The court noted that co-op proprietary leases should not be distinguished from other types of leases, citing Jimerson Housing v. Butler, which stated that the relationship between a cooperative and a stockholder (i.e. shareholder) "is that of landlord and tenant …." The court also referenced Hauptman v. 222 East 80 Street Corp., which found "[t]here is nothing here which indicates an intention by the Legislature to exempt cooperatives from" the warranty of habitability.
So, the court in Suarez v. Rivercross Tenants Corp. ruled that "[a] proprietary lessee is entitled to the statutory protection…. While there is thus created the anomalous situation that one who is essentially an owner (by virtue of his purchase of shares) is in a sense suing himself, the situation is not vastly different from any stockholder who has occasion to sue the corporation of which he is a pro rata owner by purchase of stock."
However, the court denied Suarez's request for an immediate, summary judgment against the co-op, since there existed questions of fact to be determined. The court stated, quoting Park West Mgt. v. Mitchell, that "[t]he co-op is no absolute insurer of services which do not affect habitability nor is it a guarantor of 'every amenity customarily rendered in the landlord-tenant relationship.'"

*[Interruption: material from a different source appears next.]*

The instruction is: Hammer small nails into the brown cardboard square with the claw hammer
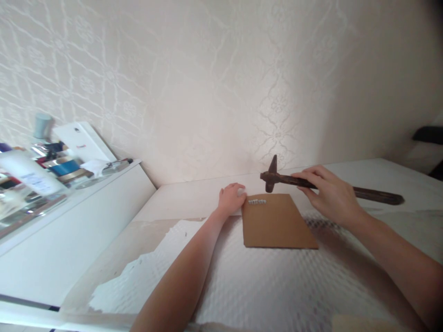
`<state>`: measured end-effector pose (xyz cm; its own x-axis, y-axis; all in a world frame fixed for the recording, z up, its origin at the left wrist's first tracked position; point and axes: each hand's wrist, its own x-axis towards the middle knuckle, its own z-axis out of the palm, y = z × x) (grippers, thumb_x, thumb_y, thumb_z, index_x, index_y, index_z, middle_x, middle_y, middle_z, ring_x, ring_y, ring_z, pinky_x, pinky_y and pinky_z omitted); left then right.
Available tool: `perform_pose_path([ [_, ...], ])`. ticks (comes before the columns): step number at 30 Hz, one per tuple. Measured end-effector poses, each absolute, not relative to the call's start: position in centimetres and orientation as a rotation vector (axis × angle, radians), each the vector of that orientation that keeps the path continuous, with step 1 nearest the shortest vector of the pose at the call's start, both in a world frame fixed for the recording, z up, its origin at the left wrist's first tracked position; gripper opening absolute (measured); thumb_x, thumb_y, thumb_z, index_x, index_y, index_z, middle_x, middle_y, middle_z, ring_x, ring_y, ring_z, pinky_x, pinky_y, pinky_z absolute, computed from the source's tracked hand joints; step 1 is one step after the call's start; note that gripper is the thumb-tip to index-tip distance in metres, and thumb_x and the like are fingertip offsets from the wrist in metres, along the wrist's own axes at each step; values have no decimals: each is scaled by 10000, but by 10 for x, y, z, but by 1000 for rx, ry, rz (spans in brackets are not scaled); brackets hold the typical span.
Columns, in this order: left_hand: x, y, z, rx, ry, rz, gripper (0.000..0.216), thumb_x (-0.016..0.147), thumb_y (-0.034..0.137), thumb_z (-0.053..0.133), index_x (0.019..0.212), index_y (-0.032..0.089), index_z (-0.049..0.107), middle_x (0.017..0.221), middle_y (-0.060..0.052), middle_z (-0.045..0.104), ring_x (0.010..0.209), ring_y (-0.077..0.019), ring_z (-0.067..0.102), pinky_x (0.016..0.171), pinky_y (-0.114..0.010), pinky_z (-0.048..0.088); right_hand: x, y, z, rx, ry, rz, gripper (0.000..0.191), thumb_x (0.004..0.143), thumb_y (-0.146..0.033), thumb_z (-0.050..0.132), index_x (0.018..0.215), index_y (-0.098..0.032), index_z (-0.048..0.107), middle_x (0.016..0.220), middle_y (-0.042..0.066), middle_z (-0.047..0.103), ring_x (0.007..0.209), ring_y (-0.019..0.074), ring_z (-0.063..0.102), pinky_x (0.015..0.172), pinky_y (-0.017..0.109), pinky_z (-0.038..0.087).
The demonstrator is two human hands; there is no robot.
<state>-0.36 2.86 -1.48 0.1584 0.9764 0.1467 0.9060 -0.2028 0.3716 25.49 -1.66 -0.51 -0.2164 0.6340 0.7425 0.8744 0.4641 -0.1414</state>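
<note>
My right hand (328,191) is closed around the middle of the handle of a dark brown hammer (375,195). The hammer head is raised just beyond the far edge of a flat brown cardboard piece (277,226). My left hand (231,199) is at the cardboard's far left corner, fingers curled and thumb against the edge. A short row of small silvery-white pieces (258,201) lies on the cardboard near that corner; they are too small to name for certain.
Under the cardboard lies a white textured sheet (166,249) on a pale table (187,191) against a patterned wall. At left, a white cabinet (104,207) bears a white box (85,140), a white bottle (31,173) and a blue-banded round item (64,168).
</note>
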Motion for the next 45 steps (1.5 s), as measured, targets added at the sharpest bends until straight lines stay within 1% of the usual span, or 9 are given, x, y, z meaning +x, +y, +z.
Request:
perform_pose_path([
  [5, -4, 30, -16, 2248, 1831, 531, 360, 846, 301, 447, 1170, 228, 585, 1347, -40, 533, 1280, -202, 429, 1117, -413, 256, 251, -17, -7, -1269, -2072, -360, 263, 864, -213, 476, 1060, -280, 638, 1015, 27, 633, 879, 188, 613, 568, 276, 447],
  [13, -4, 30, -15, 2237, 1848, 523, 358, 841, 292, 449, 1164, 223, 586, 1340, -50, 535, 1267, -210, 444, 1112, -431, 263, 261, -10, -13, -1550, -1877, -393, 261, 858, -272, 474, 1081, -245, 606, 1040, 64, 654, 851, 251, 634, 554, 334, 428],
  [19, -3, 29, -14, 2223, 1854, 515, 357, 841, 300, 449, 1162, 228, 586, 1338, -50, 538, 1253, -211, 456, 1114, -436, 256, 273, 0, -23, -1802, -1711, -234, 286, 769, -288, 576, 1045, -218, 559, 848, 68, 707, 724, 278, 651, 567, 348, 406],
  [26, -4, 30, -15, 2252, 1849, 520, 354, 840, 297, 440, 1153, 231, 590, 1328, -49, 547, 1259, -209, 455, 1102, -419, 275, 282, 7, -38, -1784, -1708, -252, 205, 740, -278, 570, 943, -265, 545, 716, 44, 692, 614, 258, 629, 532, 341, 386],
  [29, -4, 30, -16, 2248, 1852, 527, 353, 841, 293, 439, 1154, 232, 591, 1337, -55, 539, 1263, -210, 452, 1105, -430, 266, 278, 7, -39, -1851, -1760, -254, 208, 743, -275, 551, 946, -233, 558, 726, 43, 687, 633, 250, 632, 544, 331, 406],
  [33, -6, 32, -20, 2235, 1846, 553, 346, 849, 297, 445, 1155, 229, 592, 1342, -61, 531, 1268, -225, 450, 1110, -460, 256, 269, 0, -34, -1780, -1847, -346, 246, 804, -292, 493, 1007, -184, 579, 805, 102, 683, 688, 257, 633, 574, 344, 435],
  [35, -6, 33, -23, 2237, 1815, 608, 340, 854, 272, 444, 1155, 215, 592, 1334, -67, 536, 1268, -211, 452, 1113, -426, 270, 262, -5, -29, -1690, -1823, -360, 280, 823, -305, 480, 1044, -168, 583, 874, 125, 675, 724, 254, 634, 602, 352, 452],
  [39, -5, 35, -22, 2140, 1779, 820, 352, 839, 173, 438, 1157, 184, 590, 1300, -70, 561, 1247, -162, 475, 1097, -306, 316, 250, -11, -23, -1560, -1796, -116, 296, 818, -303, 490, 1068, -188, 599, 906, 82, 684, 675, 195, 635, 620, 327, 471],
  [45, -20, 11, -7, 1613, 1765, 1048, 377, 831, 160, 433, 1183, 189, 562, 1273, -76, 580, 1177, -172, 535, 984, -317, 439, 244, -12, -26, -1561, -1763, 207, 321, 787, -343, 547, 1062, -204, 636, 946, 77, 705, 666, 173, 649, 619, 306, 494],
])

Significantly, the court noted, "while it is not indisputable that health and safety are adversely affected by insufficient heat, not every such deprivation will constitute a breach of the warranty [of habitability]." A decision as to whether a breach occurred is based on many factors, including the extent, the effect on health and any corrective measures taken by the co-op.
A shareholder may claim damages for a breach and/or withhold maintenance payments during the period in which it occurs. In Mastrangelo v. Five Riverside Corp., the amount of damages was calculated as the difference between the shareholder's regular maintenance and the rental value of the premises during the breach of the warranty of habitability.
Your Primary Residence
The warranty cannot be asserted by a shareholder who does not occupy the unit. Therefore, if the tenant-shareholder sublet it, he or she cannot later assert a breach.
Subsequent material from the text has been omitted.